For tislelizumab specifically, 90% of the registrational trials are already in BeiGene’s hands, so “the operational impact for us is negligible,” Hedrick said, adding that the company doesn’t expect any major hiring or organizational changes. The only major study conducted by Celgene is testing tislelizumab alongside chemo and radiation as a post-surgery treatment for locally advanced non-small cell lung cancer.
“The financial aspects of us getting rights back would be mitigated by the fact that all the trials that we’re getting reimbursed by Celgene will complete accrual by the end of the year,” he said.
That said, development is only part of the picture, and merely pushing the drug to approval doesn’t necessarily translate into commercial success. Without help from an oncology bigwig, marketing neophyte BeiGene might have a tough time launching, especially in the U.S. where Merck & Co.’s Keytruda, BMS’ Opdivo and Roche’s Tecentriq have secured footholds in many major indications.
BeiGene could take a page from Sanofi and Regeneron, though. The pair first went after a small niche market with their sixth-to-market Libatyo.
“If you look at the first wave of registrational trials, a lot of those are in the cancer types that are prevalent in Asia,” Hedrick said. Lung cancer is of course part of that cohort, as it’s the most common cancer type in China as well as in the U.S. But many studies are in gastrointestinal-related malignancies, such as liver, stomach and esophageal cancers, that are also common on the continent.

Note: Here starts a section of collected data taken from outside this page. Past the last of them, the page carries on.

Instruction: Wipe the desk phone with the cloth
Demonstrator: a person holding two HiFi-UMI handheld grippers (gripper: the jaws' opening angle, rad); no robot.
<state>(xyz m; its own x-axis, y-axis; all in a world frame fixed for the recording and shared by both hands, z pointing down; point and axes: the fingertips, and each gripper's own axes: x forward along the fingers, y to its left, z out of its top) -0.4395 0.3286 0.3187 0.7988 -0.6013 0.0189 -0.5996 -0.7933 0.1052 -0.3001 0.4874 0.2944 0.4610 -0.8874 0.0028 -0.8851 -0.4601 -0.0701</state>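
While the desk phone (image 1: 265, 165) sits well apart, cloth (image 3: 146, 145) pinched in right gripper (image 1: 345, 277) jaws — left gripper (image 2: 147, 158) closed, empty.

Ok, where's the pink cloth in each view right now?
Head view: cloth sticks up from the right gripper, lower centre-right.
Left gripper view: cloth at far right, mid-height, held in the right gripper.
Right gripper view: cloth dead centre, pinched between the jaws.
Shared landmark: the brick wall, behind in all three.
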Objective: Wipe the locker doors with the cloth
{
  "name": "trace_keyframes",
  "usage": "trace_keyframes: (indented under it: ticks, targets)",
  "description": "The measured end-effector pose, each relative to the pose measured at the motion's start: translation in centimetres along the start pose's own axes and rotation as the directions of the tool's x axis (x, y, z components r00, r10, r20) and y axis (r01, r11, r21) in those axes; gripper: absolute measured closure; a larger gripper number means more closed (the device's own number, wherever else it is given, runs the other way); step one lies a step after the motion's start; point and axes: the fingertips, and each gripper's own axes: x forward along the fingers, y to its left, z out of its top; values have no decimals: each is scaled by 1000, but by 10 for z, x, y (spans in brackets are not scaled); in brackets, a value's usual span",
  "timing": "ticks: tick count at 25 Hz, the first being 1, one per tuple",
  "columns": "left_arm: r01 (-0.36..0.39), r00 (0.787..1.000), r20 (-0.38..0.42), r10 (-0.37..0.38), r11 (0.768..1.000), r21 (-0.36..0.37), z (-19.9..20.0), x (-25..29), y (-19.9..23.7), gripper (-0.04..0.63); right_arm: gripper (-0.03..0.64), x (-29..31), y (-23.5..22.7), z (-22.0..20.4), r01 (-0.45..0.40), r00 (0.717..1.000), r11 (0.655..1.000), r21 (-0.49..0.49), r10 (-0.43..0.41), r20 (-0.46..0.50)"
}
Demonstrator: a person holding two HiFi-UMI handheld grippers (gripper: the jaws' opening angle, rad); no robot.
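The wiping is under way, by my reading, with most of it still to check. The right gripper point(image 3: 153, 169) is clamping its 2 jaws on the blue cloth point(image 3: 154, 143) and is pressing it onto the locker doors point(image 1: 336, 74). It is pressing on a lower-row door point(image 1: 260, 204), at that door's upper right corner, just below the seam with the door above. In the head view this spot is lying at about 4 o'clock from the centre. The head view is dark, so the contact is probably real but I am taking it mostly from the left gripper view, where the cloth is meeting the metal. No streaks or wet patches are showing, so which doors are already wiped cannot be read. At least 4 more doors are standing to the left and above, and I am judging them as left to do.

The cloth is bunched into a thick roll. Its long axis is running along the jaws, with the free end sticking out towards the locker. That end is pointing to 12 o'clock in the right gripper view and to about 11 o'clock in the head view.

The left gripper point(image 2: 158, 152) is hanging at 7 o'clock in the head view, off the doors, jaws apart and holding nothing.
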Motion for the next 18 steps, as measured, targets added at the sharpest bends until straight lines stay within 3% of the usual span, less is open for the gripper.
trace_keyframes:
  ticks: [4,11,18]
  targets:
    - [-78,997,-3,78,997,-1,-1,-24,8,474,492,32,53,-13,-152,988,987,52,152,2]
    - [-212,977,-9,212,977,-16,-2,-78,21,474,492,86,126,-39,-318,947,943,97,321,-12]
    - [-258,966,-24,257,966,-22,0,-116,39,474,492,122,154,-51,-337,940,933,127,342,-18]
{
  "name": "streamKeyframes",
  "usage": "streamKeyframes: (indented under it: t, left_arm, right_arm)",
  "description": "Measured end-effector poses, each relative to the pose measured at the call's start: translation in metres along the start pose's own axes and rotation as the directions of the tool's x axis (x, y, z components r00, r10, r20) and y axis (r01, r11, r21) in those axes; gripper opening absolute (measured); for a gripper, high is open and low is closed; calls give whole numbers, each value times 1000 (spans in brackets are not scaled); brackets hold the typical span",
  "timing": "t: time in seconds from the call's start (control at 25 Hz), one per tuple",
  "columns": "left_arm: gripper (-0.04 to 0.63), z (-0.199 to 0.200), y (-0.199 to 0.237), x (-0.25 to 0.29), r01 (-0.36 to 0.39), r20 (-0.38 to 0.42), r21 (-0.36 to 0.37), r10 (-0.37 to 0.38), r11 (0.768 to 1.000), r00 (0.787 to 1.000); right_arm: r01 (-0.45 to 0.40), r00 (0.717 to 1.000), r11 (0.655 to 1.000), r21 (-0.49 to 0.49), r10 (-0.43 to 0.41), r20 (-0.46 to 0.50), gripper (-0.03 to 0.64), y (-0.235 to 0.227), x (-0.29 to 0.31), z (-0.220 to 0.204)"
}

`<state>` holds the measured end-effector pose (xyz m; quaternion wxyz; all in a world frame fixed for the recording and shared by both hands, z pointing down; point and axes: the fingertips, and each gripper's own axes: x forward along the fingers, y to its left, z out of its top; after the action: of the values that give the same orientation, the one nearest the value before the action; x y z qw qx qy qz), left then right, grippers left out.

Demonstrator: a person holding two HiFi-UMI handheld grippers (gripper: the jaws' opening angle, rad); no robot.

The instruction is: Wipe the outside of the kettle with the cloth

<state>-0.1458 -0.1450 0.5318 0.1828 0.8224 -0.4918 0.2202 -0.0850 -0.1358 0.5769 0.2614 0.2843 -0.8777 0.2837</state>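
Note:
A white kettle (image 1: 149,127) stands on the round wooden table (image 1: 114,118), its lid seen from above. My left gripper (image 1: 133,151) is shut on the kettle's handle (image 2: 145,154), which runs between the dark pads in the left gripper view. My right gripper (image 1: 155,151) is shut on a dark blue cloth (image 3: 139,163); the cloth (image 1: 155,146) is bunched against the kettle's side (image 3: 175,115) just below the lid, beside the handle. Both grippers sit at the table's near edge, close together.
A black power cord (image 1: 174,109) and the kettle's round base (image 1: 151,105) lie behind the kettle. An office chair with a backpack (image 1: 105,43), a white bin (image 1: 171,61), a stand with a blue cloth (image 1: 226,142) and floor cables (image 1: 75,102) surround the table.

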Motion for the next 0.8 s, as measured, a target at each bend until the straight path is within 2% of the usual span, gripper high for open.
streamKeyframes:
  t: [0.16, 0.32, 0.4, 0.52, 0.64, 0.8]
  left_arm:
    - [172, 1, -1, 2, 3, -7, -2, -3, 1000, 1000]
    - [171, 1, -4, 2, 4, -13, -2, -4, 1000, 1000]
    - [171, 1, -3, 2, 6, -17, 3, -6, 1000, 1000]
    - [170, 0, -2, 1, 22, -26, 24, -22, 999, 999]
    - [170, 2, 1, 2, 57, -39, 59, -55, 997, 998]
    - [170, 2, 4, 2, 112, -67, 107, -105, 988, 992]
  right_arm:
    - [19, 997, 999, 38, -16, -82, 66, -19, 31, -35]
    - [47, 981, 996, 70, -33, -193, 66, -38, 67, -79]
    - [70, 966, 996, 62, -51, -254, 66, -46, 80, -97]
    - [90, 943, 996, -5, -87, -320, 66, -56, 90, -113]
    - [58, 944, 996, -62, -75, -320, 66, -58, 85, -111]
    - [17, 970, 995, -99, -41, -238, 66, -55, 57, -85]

“The China part of that commercialization is going to be a major focus,” Hedrick said. “That’s how we think we can be competitive.”
By focusing on Asia-prevalent cancers, BeiGene could stake a claim in Asia and other parts of the world. Just consider gastric cancer, where Keytruda has failed phase 3 studies in both newly diagnosed and previously treated patients.
For now, BeiGene is building its global commercialization presence “step-wise,” Hedrick said. It has brought in a senior team to handle U.S. sales and marketing for its BTK inhibitor zanubrutinib, for instance, which recently became the first China-developed drug to win an FDA breakthrough designation.
The first U.S. filing for that drug, in Waldenström’s macroglobulinemia, will happen in the first half of next year, and it will be another year before it’s tislelizumab’s turn, according to Hedrick.
While in the long term BeiGene aims to be a global commercialization force in its own right, in the near term for tislelizumab, it might scout for new partners if the BMS-Celgene transaction goes through as planned, Hedrick said.
The Chinese approval is more imminent: It’s expected later this year. Five PD-1s are already approved in China, including Keytruda, Opdivo and three local rivals. Jiangsu Hengrui Medicine’s camrelizumab just won a nod in Hodgkin lymphoma—the same initial indication tislelizumab is after. For China, BeiGene’s plan is to run a broad development program and get “as many approved indications as possible listed for national reimbursement,” he said.
Compared to what Merck executives has touted as Keytruda’s “wall of data,” the data tislelizumab has yielded so far are quite thin. They’re mostly phase 2 results in small trial groups and only comprise overall response stats.
But BeiGene plans to build a wall of data of its own, and it has a good start. In its single-arm China phase 2 trial in 70 patients with relapsed/refractory cHL, tislelizumab achieved a complete response rate of 61%, about two times that of other PD-1 inhibitors, Hedrick touted.